# WHAT NEEDS TO BE DONE:
Start at the top line and retype the data exactly through to the end.

# DATA EXCERPT:
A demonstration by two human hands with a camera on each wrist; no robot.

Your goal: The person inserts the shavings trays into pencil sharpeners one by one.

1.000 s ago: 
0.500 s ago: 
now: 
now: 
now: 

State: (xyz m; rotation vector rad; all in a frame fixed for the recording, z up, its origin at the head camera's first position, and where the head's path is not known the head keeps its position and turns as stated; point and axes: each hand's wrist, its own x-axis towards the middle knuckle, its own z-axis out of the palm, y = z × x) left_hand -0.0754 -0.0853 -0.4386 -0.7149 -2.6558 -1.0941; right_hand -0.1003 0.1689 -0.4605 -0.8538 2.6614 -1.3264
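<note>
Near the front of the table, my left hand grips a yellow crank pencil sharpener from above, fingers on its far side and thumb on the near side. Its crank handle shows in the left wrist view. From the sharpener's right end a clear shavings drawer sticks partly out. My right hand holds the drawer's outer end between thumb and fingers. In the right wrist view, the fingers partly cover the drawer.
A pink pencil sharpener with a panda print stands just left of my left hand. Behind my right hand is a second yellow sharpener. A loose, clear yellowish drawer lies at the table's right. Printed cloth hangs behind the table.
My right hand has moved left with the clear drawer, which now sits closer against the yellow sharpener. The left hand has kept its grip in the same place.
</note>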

# RESPONSE TO THIS EXERCISE:
A demonstration by two human hands with a camera on each wrist; no robot.

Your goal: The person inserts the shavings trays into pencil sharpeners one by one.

1.000 s ago: 
0.500 s ago: 
now: 
now: 
now: 

State: (xyz m; rotation vector rad; all in a frame fixed for the recording, z up, its origin at the head camera's first position, and where the head's path is not known the head keeps its position and turns as stated; point and axes: each hand's wrist, its own x-axis towards the middle knuckle, its own z-axis out of the palm, y = z × x) left_hand -0.0754 -0.0853 -0.4386 -0.7149 -2.6558 -1.0941; right_hand -0.1003 0.1689 -0.4605 -0.8538 2.6614 -1.3264
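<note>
Near the front of the table, my left hand grips a yellow crank pencil sharpener from above, fingers on its far side and thumb on the near side. Its crank handle shows in the left wrist view. From the sharpener's right end a clear shavings drawer sticks partly out. My right hand holds the drawer's outer end between thumb and fingers. In the right wrist view, the fingers partly cover the drawer.
A pink pencil sharpener with a panda print stands just left of my left hand. Behind my right hand is a second yellow sharpener. A loose, clear yellowish drawer lies at the table's right. Printed cloth hangs behind the table.
My right hand has moved left with the clear drawer, which now sits closer against the yellow sharpener. The left hand has kept its grip in the same place.
</note>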

The exercise contains no remaining tasks.